Je me levais, sortait et couru presque jusqu'aux toilettes les plus proches.
Les larmes me montaient aux yeux et ce n'était pas dû à l'éclairage, ni au trop plein de désodorisant d'ambiance qu'un foutu spray lâchait lorsque que je passais devant lui. Je ne pris pas la peine de fermer la porte, pour peu que quelqu'un en eu à faire de ce qui avait pu me pousser à sortir précipitamment. Je ne faisais pas parti de la fête.
Je ne suis pas de ces nanas qui chialent, dès que leurs plans sont contrariés. Je suis plutôt de celles qui luttent contre la rancœur et se remettent à marcher, après une chute. Mais je n'arrivais plus à me battre.
J'aurais tout supporté et Merlin sait que je m'en suis déjà pris plein la gueule. Tout, absolument tout, mais pas ça.
Je m'accoudais au rebord en marbre rouge du lavabo lorsque j'aperçu dans le reflet du miroir accroché au dessus, le visage de celui qui venait de détruire à jamais ma vie, de briser mon cœur et d'hacher mon âme à la petite cuillère.
Son regard acier me fixait. Je baissais la tête.
- Alors c'était ça, le truc qu'il fallait que tu me dises.
- C'était ça.
Ni lui, ni moi n'avons jamais été des personnes particulièrement loquaces, à vrai dire, les discours ça n'a jamais été notre truc. Nous étions même plutôt pitoyables dans le domaine en fait.
La pièce était plutôt ambiguë, puisqu'elle ne contenait que des cabinets et de quoi se rafraîchir le maquillage. Il, Drago, était derrière moi, je pouvais sentir sa présence, sans avoir le désir de me retourner pour lui faire face.

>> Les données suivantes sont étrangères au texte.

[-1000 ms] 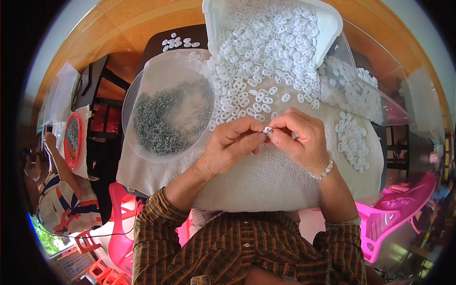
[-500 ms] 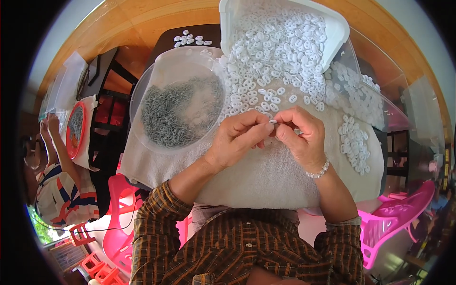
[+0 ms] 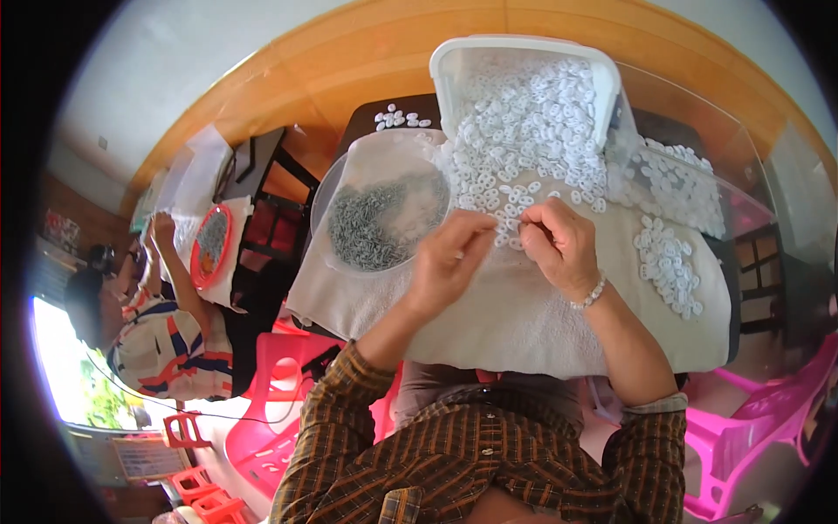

Il reprit :
- J'aurais aimé que ça se passe autrement.
- J'imagine.
- Je…
Et alors que cette conversation, Ô combien passionnante aurait pu s'éterniser, un bruit, sourd, comme celui d'une porte qu'on referme, avait attiré l'attention de Malfoy, qui, pour une raison qui m'est encore obscure à l'heure actuelle, entra dans le cabinet en clôturant l'entrée, sans la verrouiller. L'espace fut alors plus infime encore qu'il ne l'avait été jusqu'à présent.
- Une vieille habitude…
Dans le passé, il n'avait pas été rare, que certains bien pensants, proche de son patriarche, eurent manqués de nous surprendre dans nos moments les plus intimes lorsqu'en soirée nous ne pouvions nous retenir de nous jeter l'un sur l'autre. Nous avions ainsi appris la précipitation.
La proximité d'avec son corps m'était tout à coup étrange, presque gênante. Il allait épouser ma sœur, devenir, un membre de ma famille à par entière. Bientôt, je n'allais plus jamais pouvoir être aussi proche de lui, comme je le fus à cet instant. Bientôt, jamais plus je n'allais pouvoir le toucher, comme ma main le toucha, lorsque je vins la poser timidement sur son torse. Dans quelques jours, j'allais perdre la liberté de pouvoir, embrasser ses lèvres comme je les ai embrassées l'instant qui suivit.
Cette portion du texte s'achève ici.